2017年2月21日火曜日

里帰り出産のデータ提供をきっかけに考えてみました

フジテレビ朝の番組「ノンストップ!」、2月3日放送の回に、mikuの読者アンケートのデータが使われました。テーマは「里帰り出産」。残念ながら福岡では放送されていない(TNCは福岡ローカル「ももち浜ストア」を放送) ため見られませんでしたが。

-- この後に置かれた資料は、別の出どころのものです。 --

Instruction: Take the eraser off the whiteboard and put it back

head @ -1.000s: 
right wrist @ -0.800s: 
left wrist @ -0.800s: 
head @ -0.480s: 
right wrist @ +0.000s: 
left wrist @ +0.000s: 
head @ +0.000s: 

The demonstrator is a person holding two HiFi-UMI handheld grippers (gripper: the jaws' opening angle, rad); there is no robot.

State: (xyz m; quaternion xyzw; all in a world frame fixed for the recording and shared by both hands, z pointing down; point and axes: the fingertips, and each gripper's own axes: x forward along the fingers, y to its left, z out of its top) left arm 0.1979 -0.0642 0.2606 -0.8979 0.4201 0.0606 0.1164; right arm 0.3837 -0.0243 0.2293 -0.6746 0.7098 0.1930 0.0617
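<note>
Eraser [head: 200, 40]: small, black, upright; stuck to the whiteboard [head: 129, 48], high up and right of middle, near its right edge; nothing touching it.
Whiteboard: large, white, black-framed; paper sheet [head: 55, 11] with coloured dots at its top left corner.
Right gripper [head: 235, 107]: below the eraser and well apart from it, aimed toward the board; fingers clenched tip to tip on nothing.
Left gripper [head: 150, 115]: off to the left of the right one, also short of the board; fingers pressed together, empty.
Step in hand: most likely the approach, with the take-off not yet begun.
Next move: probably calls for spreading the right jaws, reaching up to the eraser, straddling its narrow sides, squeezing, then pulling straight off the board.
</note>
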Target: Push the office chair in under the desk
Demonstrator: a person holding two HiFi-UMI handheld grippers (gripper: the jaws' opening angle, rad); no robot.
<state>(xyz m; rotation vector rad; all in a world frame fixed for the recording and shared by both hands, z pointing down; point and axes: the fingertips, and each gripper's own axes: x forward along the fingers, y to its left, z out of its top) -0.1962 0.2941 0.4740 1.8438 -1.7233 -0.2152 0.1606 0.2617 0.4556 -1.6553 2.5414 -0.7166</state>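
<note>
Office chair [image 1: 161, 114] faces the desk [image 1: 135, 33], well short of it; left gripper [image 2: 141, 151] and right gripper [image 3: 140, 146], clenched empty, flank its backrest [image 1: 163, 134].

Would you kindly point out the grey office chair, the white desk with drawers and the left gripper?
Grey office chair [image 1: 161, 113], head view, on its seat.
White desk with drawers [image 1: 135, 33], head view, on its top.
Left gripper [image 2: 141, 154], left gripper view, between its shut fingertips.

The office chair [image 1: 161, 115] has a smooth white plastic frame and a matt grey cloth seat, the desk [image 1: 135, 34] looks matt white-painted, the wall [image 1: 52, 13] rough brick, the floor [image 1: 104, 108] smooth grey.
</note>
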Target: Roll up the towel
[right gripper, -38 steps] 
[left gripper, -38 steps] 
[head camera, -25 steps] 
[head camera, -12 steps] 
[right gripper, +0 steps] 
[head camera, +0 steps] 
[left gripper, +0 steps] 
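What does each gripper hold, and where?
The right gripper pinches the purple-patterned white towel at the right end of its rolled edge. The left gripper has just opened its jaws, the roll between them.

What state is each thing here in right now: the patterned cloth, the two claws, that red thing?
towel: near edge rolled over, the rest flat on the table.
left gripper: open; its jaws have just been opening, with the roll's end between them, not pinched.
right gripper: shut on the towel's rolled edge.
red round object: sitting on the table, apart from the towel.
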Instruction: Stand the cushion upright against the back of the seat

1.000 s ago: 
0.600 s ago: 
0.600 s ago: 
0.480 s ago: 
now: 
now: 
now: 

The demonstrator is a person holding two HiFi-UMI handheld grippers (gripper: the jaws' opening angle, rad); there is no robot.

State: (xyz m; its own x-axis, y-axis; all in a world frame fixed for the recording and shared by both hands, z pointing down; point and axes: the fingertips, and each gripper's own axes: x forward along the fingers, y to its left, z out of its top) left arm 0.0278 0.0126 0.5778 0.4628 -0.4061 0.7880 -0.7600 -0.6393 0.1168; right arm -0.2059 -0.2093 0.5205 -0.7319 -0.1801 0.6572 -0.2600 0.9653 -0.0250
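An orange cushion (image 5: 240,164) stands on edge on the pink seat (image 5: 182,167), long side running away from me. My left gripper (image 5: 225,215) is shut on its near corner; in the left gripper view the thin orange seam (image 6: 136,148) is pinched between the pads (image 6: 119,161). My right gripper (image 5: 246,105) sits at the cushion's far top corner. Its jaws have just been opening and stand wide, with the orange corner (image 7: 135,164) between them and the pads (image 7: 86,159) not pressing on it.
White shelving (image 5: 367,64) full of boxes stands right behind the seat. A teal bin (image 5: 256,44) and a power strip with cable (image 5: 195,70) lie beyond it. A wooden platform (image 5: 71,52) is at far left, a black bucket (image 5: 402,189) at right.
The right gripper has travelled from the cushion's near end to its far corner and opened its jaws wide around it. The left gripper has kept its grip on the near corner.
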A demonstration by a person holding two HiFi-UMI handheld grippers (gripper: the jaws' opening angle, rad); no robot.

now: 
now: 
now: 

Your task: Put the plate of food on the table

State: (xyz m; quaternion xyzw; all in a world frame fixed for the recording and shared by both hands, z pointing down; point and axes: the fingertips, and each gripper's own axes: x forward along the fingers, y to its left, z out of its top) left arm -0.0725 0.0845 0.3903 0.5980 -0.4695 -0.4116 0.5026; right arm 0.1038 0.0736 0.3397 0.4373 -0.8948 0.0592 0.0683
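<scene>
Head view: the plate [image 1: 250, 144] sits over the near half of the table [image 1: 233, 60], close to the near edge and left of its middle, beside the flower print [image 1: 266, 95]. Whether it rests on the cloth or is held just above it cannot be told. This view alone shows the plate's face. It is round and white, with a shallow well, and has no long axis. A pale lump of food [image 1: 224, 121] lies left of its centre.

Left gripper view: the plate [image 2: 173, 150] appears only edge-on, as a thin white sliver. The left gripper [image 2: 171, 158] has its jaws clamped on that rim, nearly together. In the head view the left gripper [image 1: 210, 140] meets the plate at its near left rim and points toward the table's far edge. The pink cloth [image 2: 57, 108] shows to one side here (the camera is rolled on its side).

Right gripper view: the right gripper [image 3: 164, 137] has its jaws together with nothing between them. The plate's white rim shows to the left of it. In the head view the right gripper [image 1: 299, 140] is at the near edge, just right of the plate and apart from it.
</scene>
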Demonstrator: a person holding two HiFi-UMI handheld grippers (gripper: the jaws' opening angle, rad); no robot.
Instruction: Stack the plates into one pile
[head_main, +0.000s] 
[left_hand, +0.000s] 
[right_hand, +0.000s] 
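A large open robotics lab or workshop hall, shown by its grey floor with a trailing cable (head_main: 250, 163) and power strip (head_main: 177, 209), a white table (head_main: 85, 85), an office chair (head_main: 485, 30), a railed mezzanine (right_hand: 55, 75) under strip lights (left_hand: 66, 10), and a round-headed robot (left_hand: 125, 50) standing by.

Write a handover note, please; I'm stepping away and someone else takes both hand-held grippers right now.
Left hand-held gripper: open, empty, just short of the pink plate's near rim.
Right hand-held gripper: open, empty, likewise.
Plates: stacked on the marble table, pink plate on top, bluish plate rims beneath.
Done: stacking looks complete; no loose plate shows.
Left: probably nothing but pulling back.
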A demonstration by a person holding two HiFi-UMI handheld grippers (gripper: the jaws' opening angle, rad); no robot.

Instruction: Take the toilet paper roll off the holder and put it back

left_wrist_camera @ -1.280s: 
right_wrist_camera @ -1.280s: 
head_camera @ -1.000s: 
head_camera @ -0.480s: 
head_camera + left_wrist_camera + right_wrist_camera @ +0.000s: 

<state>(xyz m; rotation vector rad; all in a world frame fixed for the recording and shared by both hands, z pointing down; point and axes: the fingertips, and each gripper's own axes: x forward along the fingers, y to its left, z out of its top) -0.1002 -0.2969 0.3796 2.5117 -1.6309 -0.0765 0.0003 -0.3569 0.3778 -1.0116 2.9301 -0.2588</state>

使われたデータは、2002年と2016年の里帰り出産の割合の変化。2002年アンケート(こそだて)の時には、63.2%が里帰り出産していたのに対し、2016年のmiku読者アンケートでは55.9%にまで減ったというもの。番組としては親子の関係のあり方の変化などを背景に伝えたいという企画意図のようでした(結局、番組を見ていないのでどういう構成だったかは不明です)が、その背景にあるものはもっと別な気がしますので、ここで自分なりに整理したいと思います。

地方で分娩可能な病院が減少


まず、産科の減少です。

2004年12月、帝王切開手術を受けた妊婦が亡くなり、医療ミスとして医師が業務上過失致死と医師法違反の容疑で逮捕されました(後に無罪判決)。2006年には分娩時に起こった脳内出血による意識不明を子癇と誤り、救急車でたらい回しにされた末に亡くなるという出来事も有りました。この2つの出来事以来、訴訟リスクを恐れて産科を閉鎖する医院が続出、産科希望の若手医師も激減するに至りました。このような背景から2009年1月に「産科医療補償制度」がスタートしました(ここでは制度の詳細は割愛します)が、分娩可能な個人経営の産科はどんどん減少しています。

分娩施設数の推移(周産期医療体制の現状についてより)
厚生労働省がまとめた「周産期医療体制の現状について」を見ると、分娩施設が都市部に集中していることがよくわかります。出産可能な病院は都市部の大学病院や総合病院に限られる県もあります。分娩施設数が少ない都道府県だと、そもそも実家に帰っても近くに分娩できる施設がない、あるいはキャパシティの問題で受け入れられないということもありえます。

加えて、 共働きで女性も出産直前まで働く傾向にあり、余裕を持って里帰りをするのも難しくなっていることもあるでしょう。予定より早く産気づいて、里帰りできないまま出産ということもあるかもしれません。早産だけでなく低体重出生児の割合も増えています。妊婦健診の段階で赤ちゃんの状況がわかり、かかりつけの産院(あるいは高度医療対応施設)でないと不安ということもあるかもしれません。
里帰り出産をしたくても、様々な要因で分娩を受け入れてくれる産院が見つからなければ里帰りもできないのです。

父親の意識に変化も


最近は父親になる夫の立ち会い出産を希望される事も多くなりました。我が子の出産に立ち会うんだ!出産シーンをビデオに収めるんだ!と意気込む男性も増えているようです。その場合、里帰り出産で遠方だと、タイミングを見越して会社を休むなど克服しなければならない別な壁が立ちはだかります。旅行と違ってあらかじめスケジュールがきっちりと決められるものではないからです。
そうすると、立ち会い出産を希望するとやはり近くの病院でということになってしまいます。
我が子への愛情、夫婦の絆が強いということは良い事です。2016年のアンケート結果でも、「夫のサポート」の数字が高くなっています。出産/育児は夫婦で行うものだという意識が男性にも定着してきていると言って良いでしょう。
里帰りでなくても、実家の親が手伝いに出てきてくれる事も増えています。ちょうど私の世代が孫が生まれるくらいですから、元気いっぱいです。ちょっとした旅行気分で出産の手伝いに都会に出てくるくらいのことは苦でもないでしょう。


保育園の待機児童問題もあり、出産後に長期間の里帰りで体を休めるという訳にもいかなくなっています。

出産や育児が負担にならない社会にしなくてはなりません。